Adult muscle stem cells, or satellite cells, ensure muscle regeneration and are embedded in a niche that contains myofibres and extracellular matrix (ECM). Bonaldo and colleagues used a mouse model lacking the collagen VI protein to demonstrate that the ECM modulates myofibre stiffness to ensure optimal activity of the satellite cells (Nat. Commun. 4, 1964; 2013).
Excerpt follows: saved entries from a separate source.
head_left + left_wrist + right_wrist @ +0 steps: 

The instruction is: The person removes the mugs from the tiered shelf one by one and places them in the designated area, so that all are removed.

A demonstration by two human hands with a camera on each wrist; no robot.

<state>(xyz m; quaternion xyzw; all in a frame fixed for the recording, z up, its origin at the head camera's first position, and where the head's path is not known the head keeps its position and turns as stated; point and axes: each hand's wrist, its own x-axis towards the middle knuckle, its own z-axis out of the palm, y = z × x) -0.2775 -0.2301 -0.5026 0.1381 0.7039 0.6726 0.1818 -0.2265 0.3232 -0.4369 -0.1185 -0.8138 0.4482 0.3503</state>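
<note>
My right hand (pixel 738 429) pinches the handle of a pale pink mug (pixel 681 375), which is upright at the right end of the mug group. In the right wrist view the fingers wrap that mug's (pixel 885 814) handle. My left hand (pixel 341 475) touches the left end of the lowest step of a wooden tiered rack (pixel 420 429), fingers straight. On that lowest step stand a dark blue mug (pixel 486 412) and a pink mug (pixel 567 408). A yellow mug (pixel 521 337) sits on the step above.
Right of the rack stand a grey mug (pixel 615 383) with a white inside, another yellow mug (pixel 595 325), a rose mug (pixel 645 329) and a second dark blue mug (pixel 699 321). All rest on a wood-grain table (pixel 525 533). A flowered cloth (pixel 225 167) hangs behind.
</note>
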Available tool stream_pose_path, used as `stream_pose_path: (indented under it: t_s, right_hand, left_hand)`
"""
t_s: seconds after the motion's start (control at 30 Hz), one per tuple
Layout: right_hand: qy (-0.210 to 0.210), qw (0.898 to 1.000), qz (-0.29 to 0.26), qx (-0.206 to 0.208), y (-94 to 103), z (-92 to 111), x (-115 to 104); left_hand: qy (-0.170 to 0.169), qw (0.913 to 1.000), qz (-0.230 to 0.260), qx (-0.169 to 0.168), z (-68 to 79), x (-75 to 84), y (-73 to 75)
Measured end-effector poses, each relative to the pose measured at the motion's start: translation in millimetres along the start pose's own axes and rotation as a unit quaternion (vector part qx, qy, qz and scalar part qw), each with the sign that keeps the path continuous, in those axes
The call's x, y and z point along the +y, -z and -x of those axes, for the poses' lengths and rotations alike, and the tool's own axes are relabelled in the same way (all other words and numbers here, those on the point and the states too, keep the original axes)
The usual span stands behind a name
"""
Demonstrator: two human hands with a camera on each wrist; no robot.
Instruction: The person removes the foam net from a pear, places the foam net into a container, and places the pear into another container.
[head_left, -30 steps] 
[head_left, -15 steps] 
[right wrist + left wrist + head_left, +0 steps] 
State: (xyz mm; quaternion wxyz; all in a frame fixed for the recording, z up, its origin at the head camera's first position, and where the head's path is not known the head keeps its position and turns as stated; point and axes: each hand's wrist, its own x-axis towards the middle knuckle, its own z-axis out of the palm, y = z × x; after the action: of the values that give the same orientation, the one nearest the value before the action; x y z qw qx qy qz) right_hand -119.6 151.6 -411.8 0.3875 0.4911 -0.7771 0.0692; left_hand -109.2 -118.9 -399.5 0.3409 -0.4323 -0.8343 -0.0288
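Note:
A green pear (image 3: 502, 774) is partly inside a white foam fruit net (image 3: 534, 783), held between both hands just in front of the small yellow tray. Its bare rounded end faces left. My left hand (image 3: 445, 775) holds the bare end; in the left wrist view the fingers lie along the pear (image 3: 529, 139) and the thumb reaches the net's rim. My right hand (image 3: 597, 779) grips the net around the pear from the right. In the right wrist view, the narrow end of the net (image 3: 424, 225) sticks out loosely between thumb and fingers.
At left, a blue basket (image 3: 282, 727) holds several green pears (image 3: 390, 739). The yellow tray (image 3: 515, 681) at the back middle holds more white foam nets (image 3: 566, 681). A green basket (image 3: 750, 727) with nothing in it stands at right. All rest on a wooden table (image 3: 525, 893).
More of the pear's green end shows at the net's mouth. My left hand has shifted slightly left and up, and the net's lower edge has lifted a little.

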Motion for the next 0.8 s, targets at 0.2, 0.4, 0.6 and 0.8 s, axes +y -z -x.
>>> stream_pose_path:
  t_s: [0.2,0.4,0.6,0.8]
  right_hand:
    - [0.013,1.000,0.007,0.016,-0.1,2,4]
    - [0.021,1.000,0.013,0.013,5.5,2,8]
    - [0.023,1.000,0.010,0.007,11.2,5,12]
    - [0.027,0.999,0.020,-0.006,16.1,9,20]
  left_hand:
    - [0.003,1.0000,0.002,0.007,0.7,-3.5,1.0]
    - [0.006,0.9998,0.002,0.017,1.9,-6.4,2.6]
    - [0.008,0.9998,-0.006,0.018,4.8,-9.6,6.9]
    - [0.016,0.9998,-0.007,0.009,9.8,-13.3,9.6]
The authors observed that collagen VI is expressed by satellite cells and deposited in the interstitial ECM in muscle, and found that its expression is induced by injury. They described a decrease in satellite cell numbers after injury as well as impaired satellite cell activity and muscle regeneration in the collagen VI knockout mice. In vitro, these mutant satellite cells were not able to differentiate to cardiomyocytes, and displayed poor survival properties. The authors also demonstrate that collagen-VI-deficient satellite cells transplanted alongside wild-type satellite cells, or fibroblasts (which can produce collagen VI), show restored regeneration capacity. It is known that physiological levels of muscle stiffness are required for optimal differentiation of stem cells into myoblasts. Mechanistically, the authors found that muscle isolated from the collagen VI knockout mice has lower stiffness properties than wild-type fibres following injury, and that growing wild-type satellite cells on these mutant fibres or transplanting these cells in a mutant animal decreases their regeneration properties.